Understand Teen Identity Development

Exploring the question, Who am I?can be one of the most exciting features of adolescence, but identity development for teens of color can also be anxiety-producing. Teens are figuring out their identity while trying to understand how they fit into their ethnic group. While experiences vary significantly across individual teens, some general trends exist in how young people develop their racial identities.

Teens aged 11-14 (early adolescence) may become more sensitive to experiences where race is made an issue. Specific encounters, like a comment by a peer or a post on social media, may prompt them to think more about their race. Teens in middle adolescence (ages 14-18) are typically aware of positive and negative stereotypes associated with their racial group. This awareness can make them more vulnerable to “stereotype threat,” when concerns about living up (or down) to group stereotypes may interfere with performance, like on a test at school. In late adolescence (ages 18-24), young adults become more confident in what their race means to them. They may actively seek opportunities to interact with people from racial backgrounds different from their own.

Understanding these developmental differences goes a long way in knowing what questions your teens may have at different ages and stages and how best to help them navigate these topics when they arise in your home.

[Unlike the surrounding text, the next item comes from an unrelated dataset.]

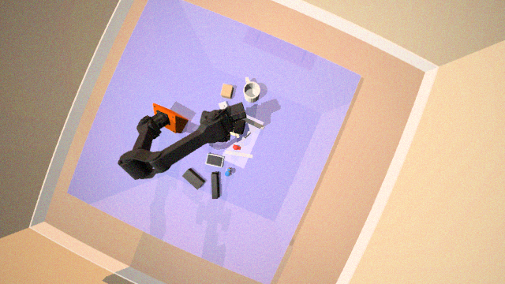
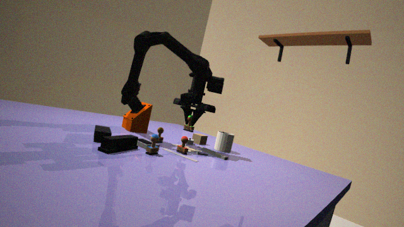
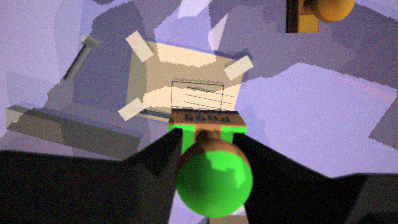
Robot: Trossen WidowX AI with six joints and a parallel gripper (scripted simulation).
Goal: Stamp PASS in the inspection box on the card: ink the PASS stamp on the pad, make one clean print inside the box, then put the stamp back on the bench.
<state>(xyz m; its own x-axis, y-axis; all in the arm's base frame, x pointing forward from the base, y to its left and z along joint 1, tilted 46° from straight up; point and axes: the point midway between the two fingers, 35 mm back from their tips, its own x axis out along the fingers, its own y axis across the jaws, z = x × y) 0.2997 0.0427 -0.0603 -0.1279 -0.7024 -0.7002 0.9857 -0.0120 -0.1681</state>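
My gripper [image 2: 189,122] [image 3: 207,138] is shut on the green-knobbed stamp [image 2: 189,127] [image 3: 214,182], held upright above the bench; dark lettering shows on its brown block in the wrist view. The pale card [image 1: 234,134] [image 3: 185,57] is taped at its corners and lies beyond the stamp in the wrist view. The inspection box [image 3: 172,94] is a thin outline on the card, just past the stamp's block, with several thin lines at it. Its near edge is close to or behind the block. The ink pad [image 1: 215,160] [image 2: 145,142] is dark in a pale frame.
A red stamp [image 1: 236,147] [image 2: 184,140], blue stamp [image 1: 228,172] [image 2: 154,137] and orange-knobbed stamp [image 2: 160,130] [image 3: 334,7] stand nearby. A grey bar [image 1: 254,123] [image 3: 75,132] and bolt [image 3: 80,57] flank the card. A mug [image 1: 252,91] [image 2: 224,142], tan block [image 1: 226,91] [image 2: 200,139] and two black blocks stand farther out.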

Have the tough conversations inside your home because they’re even tougher outside.

Make Space

To ensure young people have a healthy sense of who they are, Dr. Anderson recommends making space at home. Making space means dedicating time to having conversations to ensure that young people have a healthy sense of who they are by saying, “What’s going on? Let’s unpack it. Let’s get it off our chest.”

Making space could be dedicating time at the dinner table, planning a sit down to debrief about the week’s events during a specific day and time each week, or simply being available to your teen to talk when things come up. By making space, we provide space for teens to talk about what’s on their minds, so these things don’t become a burden at school or in other aspects of their lives. Have the tough conversations inside your home because they’re even tougher outside.

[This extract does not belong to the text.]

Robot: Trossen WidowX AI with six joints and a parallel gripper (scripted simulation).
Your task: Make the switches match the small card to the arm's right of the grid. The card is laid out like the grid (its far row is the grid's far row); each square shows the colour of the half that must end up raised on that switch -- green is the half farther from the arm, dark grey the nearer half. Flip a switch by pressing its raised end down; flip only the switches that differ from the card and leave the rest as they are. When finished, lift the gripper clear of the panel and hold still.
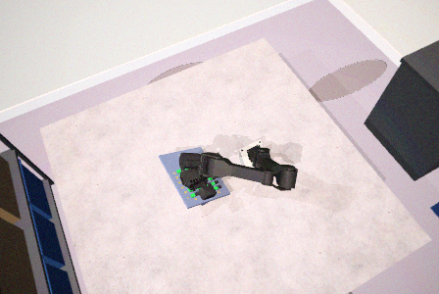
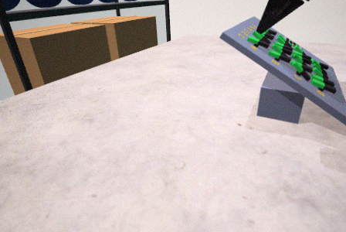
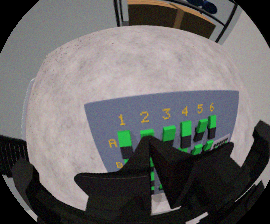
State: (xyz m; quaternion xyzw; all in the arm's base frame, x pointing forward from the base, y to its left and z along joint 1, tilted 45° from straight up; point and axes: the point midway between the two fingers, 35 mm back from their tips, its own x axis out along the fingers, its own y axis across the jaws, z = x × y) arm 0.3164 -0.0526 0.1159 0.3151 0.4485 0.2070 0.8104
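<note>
The tilted blue-grey panel (image 1: 169, 160) (image 2: 234, 34) (image 3: 99, 116) carries rows of green and dark switches. My gripper (image 2: 259, 31) (image 3: 147, 139) is shut and empty, its tips at the green half of switch A2 (image 3: 147, 133), in the far row; I cannot tell whether they touch it. Switches A1 (image 3: 124, 138), A4 (image 3: 186, 128), A5 (image 3: 202, 125) and A6 (image 3: 212, 121) show green far halves and dark near halves. A3 (image 3: 169, 133) shows mainly green. The fingers hide much of the nearer rows. The small card (image 3: 221, 143) is partly visible at the panel's right; its squares are too small to read.
A block-shaped support (image 2: 279, 104) holds the panel up from the pale table (image 1: 122, 239). A shelf rack with brown boxes (image 2: 73, 55) stands beyond the table. A dark cabinet (image 1: 409, 117) is at the right in the top view.
</note>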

Let Your Teen Guide the Conversation

When making space, let your teen guide the conversation and be the expert. You know them well, but they know themselves better, so sit back and listen. Listening allows you to figure out what they’re curious about and what their essential question really is. Sometimes our parent brain will go in one direction when our kids have a simple, straightforward question that’s developmentally appropriate for them. Letting them guide the conversation allows the focus of the talk to be about them and their concerns. 

Encourage Vulnerability

While making space and listening, there are times when it’s important to share your experiences, so teens know they’re not alone. By sharing something hard, Dr. Anderson says this helps them identify and relate to us better. It’s ok to let them know we’re human too but keep the focus on them.

Know How Discrimination Can Affect Teens at School

If a teen struggles with race as part of their identity development, it can certainly affect their mental health and performance in school, sports, and other extracurriculars. Teachers often see students becoming more fatigued, withdrawn, and may notice a dip in academic performance. As parents and caregivers, it’s important to be mindful of the many things that affect our kids and the impact on their mental well-being. Helping them manage their mental load is a way we can support teens in school.

Communicate with your teen’s teacher or administrators to advocate for safe spaces where students can talk about issues affecting them. Dr. Anderson believes it’s vital for schools to provide opportunities for students to unpack issues through dialogue circles that occur at consistent times. Ask your teen which staff member they trust to talk to at school. Encourage them to drop in or write that person a note to get things off their chest.

At the same time, realize some teens are shy about talking about their race and identity while others are very confident. Parents and caregivers should advocate for a multi-method approach to allow introverts and extroverts and everyone in between to communicate in ways that are comfortable to them.

This article was written by Leticia Barr, education consultant and founder of Tech Savvy Mama. The quotes and insights included here were excerpted from a previous Facebook Live conversation with Barr and Anderson.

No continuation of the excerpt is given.